───── Data below

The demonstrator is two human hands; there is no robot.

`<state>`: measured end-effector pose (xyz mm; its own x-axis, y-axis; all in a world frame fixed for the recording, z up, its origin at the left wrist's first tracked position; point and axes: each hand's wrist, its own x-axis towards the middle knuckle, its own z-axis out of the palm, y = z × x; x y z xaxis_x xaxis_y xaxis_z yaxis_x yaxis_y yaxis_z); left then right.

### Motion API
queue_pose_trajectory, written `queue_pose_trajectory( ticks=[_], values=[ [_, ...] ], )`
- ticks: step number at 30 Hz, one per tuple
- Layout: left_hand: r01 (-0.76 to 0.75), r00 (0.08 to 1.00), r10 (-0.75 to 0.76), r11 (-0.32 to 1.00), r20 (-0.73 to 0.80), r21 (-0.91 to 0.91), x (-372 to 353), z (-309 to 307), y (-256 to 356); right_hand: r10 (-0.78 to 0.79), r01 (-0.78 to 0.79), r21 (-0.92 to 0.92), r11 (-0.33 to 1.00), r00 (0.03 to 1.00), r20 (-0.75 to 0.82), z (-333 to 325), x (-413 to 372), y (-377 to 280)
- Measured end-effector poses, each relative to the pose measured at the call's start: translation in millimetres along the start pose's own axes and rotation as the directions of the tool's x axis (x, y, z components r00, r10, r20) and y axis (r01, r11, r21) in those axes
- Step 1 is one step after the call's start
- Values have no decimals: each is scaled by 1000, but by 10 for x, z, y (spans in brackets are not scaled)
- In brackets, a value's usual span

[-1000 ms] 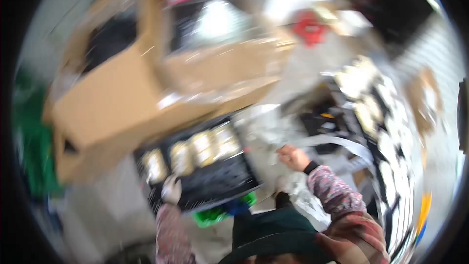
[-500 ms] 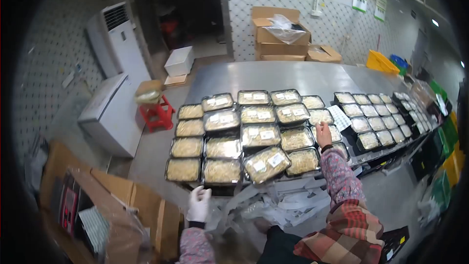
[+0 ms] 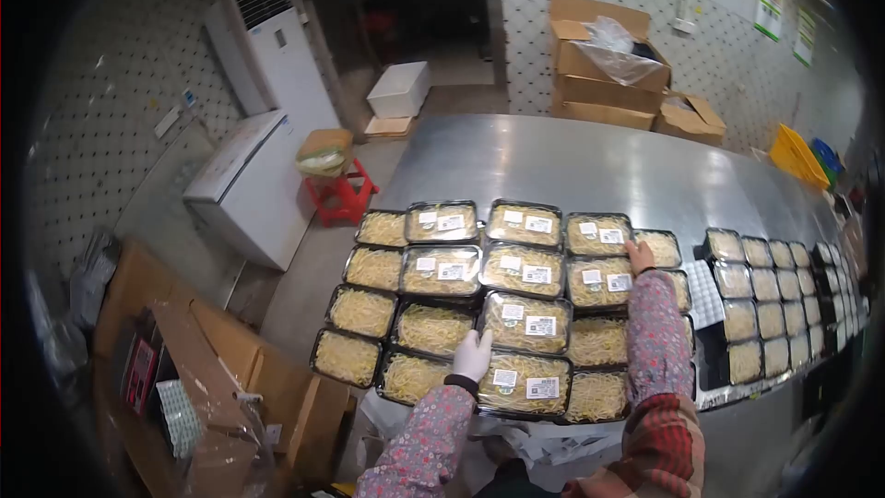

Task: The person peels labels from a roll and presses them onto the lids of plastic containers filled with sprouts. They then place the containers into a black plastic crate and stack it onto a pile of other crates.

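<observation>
Film-wrapped black trays of bean sprouts point(image 3: 525, 321) stand in close rows along the table's near side, several bearing white labels. My left hand point(image 3: 472, 357), in a white glove, is closed at the left edge of a labelled tray in the third row. Its fingertips partly hide that edge. Farther off, my ungloved right hand point(image 3: 640, 256) has curled fingers at the right edge of another labelled tray point(image 3: 599, 232). Directly in front of me, a labelled tray point(image 3: 525, 385) lies square with its neighbours. Unlabelled trays point(image 3: 348, 357) fill the leftmost column.
The steel table point(image 3: 553, 152) extends behind the trays. A label sheet point(image 3: 704, 295) lies right of my arm, before another block of trays point(image 3: 740, 321). An open carton point(image 3: 235, 350) stands at lower left, a red stool point(image 3: 339, 194) beyond it.
The tilted labelled tray at the front now lies straight. My left hand has risen from below the table edge onto the trays. My right hand has shifted to a labelled tray's edge; the view has turned left.
</observation>
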<state>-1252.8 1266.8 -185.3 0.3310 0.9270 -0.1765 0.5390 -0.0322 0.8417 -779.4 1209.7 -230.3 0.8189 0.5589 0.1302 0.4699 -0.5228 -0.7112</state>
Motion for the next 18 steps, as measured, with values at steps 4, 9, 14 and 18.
queue_pose_trajectory(
  ticks=[4,9,14,18],
  values=[
    [-116,987,107,991,-119,-67,-180,-142,-102,-406,388,-256,886,913,-22,-292,-24,192],
    [-576,702,664,742,-258,343,-1062,-1196,-254,-439,413,179,893,887,140,-1164,-666,-1306],
    [-173,667,647,617,-370,768,-2784,-2280,-955,-819,781,328,531,572,-36,-746,-1801,-2573],
    [224,758,404,576,-512,786,-4564,-2783,-1595,-921,741,557,374,229,314,112,-3614,-3620]
  ],
)
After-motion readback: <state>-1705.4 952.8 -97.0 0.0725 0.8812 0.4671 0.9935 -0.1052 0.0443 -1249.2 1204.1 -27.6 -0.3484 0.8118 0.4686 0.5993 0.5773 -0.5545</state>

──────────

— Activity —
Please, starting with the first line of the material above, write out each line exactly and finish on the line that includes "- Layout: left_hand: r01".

— Response box —
The demonstrator is two human hands; there is no robot.

`<state>`: measured end-effector pose (xyz mm; its own x-axis, y-axis; all in a world frame fixed for the recording, z up, its origin at the left wrist's first tracked position; point and axes: each hand's wrist, its own x-axis towards the middle knuckle, its own z-axis out of the palm, y = z × x; x y z xaxis_x xaxis_y xaxis_z yaxis_x yaxis_y yaxis_z); left then right.

### Motion API
queue_pose_trajectory, written `queue_pose_trajectory( ticks=[_], values=[ [_, ...] ], )`
- ticks: step number at 30 Hz, one per tuple
- Layout: left_hand: r01 (-0.76 to 0.75), r00 (0.08 to 1.00), r10 (-0.75 to 0.76), r11 (-0.32 to 1.00), r20 (-0.73 to 0.80), r21 (-0.91 to 0.91), x (-372 to 353), z (-309 to 307), y (-256 to 356); right_hand: r10 (-0.78 to 0.79), r01 (-0.78 to 0.79), r21 (-0.92 to 0.92), r11 (-0.33 to 1.00), r00 (0.03 to 1.00), r20 (-0.75 to 0.82), z (-333 to 325), x (-413 to 372), y (-377 to 280)

Now the answer is complete.